● What this task involves
Beginning at the first line of the data, print each line exactly, stopping after the line that contains "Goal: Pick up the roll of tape".

● Saved data entries
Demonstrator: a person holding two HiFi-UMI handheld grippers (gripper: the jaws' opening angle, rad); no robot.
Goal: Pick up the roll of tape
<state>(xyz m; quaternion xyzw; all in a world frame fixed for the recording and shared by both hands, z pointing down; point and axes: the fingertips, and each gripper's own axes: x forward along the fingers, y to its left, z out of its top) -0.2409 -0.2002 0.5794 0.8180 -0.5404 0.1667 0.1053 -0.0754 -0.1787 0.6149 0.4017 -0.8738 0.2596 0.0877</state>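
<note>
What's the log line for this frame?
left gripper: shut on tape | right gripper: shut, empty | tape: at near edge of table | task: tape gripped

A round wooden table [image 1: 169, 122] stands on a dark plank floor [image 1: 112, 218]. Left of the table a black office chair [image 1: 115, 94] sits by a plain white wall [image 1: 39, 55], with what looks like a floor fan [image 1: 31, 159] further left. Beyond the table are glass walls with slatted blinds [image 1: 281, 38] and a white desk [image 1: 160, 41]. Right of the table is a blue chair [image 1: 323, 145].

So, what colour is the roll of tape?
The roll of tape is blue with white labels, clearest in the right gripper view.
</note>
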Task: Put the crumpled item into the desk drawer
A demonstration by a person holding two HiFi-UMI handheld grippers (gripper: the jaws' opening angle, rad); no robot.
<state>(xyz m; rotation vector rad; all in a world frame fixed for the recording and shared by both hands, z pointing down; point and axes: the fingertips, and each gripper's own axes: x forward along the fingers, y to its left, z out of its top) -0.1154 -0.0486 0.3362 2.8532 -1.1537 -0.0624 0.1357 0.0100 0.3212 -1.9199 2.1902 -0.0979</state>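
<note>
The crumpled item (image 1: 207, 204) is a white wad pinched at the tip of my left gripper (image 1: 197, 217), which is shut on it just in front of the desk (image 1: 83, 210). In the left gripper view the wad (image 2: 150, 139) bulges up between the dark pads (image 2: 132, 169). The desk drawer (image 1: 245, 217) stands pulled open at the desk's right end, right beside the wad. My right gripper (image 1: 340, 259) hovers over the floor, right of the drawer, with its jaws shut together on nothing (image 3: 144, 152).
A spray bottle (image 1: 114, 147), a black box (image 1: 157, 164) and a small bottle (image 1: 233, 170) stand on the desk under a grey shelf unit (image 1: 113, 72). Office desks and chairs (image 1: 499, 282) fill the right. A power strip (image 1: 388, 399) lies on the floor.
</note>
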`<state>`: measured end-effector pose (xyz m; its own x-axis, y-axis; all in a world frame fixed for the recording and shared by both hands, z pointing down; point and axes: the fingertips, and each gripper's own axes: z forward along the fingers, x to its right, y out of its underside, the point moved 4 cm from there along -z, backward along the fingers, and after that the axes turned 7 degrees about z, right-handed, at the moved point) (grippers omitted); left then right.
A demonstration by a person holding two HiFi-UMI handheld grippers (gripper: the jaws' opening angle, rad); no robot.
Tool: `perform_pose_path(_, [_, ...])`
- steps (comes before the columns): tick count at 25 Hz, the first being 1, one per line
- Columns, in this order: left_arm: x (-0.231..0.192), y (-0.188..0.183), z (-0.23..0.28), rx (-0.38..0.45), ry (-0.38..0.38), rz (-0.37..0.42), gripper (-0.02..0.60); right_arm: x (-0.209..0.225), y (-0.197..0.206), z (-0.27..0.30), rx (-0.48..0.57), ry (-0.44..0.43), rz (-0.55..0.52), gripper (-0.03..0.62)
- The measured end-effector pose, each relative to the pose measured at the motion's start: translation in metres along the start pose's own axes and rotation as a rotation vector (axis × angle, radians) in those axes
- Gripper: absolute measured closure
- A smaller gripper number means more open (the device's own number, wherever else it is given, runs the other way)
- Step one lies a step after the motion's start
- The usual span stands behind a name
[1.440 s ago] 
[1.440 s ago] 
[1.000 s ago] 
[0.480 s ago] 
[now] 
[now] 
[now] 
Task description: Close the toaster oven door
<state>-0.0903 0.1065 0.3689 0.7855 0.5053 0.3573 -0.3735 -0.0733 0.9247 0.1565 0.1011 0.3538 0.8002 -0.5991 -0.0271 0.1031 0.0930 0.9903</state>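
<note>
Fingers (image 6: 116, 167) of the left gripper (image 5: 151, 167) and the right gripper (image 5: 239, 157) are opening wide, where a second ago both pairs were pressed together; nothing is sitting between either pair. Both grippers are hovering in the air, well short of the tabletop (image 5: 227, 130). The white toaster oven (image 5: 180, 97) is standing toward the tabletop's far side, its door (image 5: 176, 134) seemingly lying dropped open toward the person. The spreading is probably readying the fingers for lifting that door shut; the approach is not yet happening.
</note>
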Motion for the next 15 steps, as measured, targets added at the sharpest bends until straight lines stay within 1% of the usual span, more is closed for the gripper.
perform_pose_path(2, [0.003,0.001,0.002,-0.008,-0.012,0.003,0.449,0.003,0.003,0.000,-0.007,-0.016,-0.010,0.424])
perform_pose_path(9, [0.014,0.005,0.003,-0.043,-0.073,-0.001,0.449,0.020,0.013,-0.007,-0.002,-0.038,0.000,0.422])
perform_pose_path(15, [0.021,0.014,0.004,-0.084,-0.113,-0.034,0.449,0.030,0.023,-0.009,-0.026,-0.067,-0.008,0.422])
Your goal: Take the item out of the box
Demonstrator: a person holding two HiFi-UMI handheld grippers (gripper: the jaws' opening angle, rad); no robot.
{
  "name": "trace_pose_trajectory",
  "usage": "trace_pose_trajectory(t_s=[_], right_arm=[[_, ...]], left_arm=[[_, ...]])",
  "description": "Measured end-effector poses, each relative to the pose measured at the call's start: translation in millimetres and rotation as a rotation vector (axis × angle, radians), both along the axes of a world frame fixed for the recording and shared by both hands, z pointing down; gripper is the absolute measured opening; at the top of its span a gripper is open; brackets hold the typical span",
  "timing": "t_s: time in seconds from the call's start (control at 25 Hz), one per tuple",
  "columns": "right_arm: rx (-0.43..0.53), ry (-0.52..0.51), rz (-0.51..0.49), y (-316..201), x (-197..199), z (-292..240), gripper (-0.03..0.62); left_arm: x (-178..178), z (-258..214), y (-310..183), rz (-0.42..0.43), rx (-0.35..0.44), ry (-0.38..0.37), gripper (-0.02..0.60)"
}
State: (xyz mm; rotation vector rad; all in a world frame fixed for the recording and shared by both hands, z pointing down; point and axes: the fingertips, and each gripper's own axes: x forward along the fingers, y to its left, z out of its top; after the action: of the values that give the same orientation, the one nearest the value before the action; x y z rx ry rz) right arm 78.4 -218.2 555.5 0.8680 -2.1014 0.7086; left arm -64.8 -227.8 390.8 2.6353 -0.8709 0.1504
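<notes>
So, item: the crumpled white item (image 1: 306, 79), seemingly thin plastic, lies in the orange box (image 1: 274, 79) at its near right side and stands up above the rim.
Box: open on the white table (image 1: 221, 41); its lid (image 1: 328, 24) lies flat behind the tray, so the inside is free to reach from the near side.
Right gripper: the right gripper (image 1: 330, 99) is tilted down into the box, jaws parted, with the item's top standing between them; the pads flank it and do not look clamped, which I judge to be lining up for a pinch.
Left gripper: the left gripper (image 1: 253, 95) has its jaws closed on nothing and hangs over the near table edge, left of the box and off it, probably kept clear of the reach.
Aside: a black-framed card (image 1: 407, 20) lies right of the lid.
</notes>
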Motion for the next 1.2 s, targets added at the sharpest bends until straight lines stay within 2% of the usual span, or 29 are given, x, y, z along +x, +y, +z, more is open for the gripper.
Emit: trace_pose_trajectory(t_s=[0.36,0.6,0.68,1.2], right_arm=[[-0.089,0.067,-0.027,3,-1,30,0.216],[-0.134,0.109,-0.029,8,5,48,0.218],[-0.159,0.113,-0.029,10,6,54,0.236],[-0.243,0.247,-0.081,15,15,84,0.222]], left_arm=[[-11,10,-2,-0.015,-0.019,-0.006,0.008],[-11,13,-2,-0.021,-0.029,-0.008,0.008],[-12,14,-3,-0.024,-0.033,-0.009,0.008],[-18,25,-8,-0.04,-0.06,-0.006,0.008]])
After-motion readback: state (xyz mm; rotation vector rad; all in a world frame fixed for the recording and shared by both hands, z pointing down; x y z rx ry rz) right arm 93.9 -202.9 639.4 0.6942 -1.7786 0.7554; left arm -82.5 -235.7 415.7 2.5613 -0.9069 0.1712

● Your response
Demonstrator: a person holding two HiFi-UMI handheld grippers (gripper: the jaws' opening angle, rad); no robot.
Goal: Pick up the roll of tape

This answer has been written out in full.